As the name implies, reversal trading is when traders seek to anticipate a reversal in a price trend with the aim to guarantee entrance into a trade ahead of the market. This strategy is considered more difficult and risky. True reversals can be difficult to spot, but they're also more rewarding if they are correctly predicted.
Position trading is a long-term strategy that may play out over periods of weeks, months or even years. Position traders often base their strategies on long-term macroeconomic trends of different economies. They also typically operate with low levels of leverage and smaller trade sizes with the expectation of possibly profiting on large price movements over a long period of time.
These traders are more likely to rely on fundamental analysis together with technical indicators to choose their entry and exit levels. This type of trading may require greater levels of patience and stamina from traders, and may not be desirable for those seeking to turn a fast profit in a day-trading situation.
Carry trade is a unique category of forex trading that seeks to augment gains by taking advantage of interest rate differentials between the countries of currencies being traded.
Typically, currencies bought and held overnight will pay the trader the interbank interest rate of the country of which the currency was purchased. Carry traders may seek out a currency of a country with a low interest rate in order to buy a currency of a country paying a high interest rate, thus profiting from the difference.
Traders may use a strategy of trend trading together with carry trade to assure that the differences in currency prices and interest earned complement one another and do not offset one another.
Pivot point trading seeks to determine resistance and support levels based on an average of the previous trading session's high, low and closing prices. This average is considered to help predict the next likely highs and lows, and intraday market reversals.
Because these averages are widely used in the market, they are considered a healthy gauge for how long a short-term trend may continue, and whether a particular range has been surpassed and a new price trend breakout is occurring.

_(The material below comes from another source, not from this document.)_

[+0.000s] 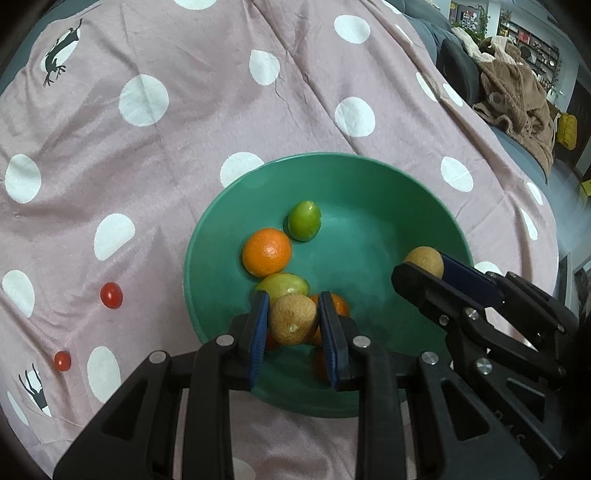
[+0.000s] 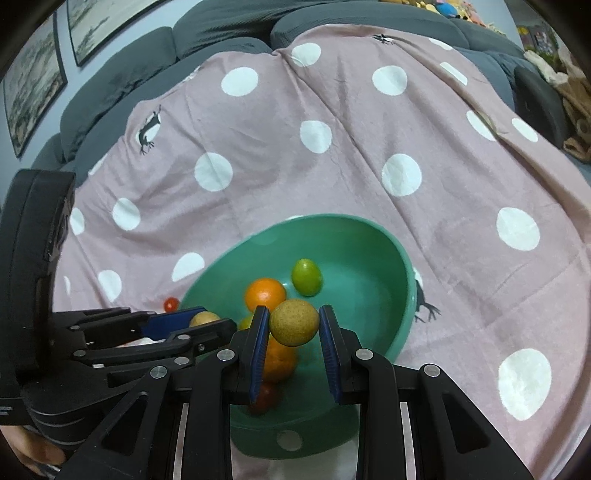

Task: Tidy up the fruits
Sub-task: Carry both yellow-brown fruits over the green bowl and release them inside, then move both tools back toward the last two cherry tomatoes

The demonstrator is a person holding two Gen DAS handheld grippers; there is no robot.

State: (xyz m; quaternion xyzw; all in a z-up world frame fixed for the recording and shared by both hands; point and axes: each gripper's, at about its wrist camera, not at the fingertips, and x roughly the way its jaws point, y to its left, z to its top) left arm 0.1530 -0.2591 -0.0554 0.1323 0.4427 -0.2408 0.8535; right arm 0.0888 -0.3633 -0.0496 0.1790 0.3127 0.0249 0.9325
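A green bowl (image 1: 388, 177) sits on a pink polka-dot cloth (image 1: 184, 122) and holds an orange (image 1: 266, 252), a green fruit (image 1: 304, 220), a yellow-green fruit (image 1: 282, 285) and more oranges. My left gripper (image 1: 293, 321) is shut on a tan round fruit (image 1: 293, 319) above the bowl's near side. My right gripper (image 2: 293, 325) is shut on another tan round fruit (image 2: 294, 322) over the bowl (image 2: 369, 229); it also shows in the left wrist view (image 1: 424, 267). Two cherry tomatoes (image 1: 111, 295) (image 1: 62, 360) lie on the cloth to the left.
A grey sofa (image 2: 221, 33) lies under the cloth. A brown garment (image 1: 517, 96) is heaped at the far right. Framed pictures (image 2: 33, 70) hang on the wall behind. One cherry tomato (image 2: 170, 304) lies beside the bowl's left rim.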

Traders have a wide variety of strategies at their disposal to try to interpret price movements and take advantageous trading positions. Some traders may use a particular approach almost exclusively, while others may employ a variety or hybrid versions of the strategies described above.
While none is guaranteed to work all of the time, traders may find it useful to familiarise themselves with a number of strategies to build an arsenal of available tools for adapting to changing market conditions.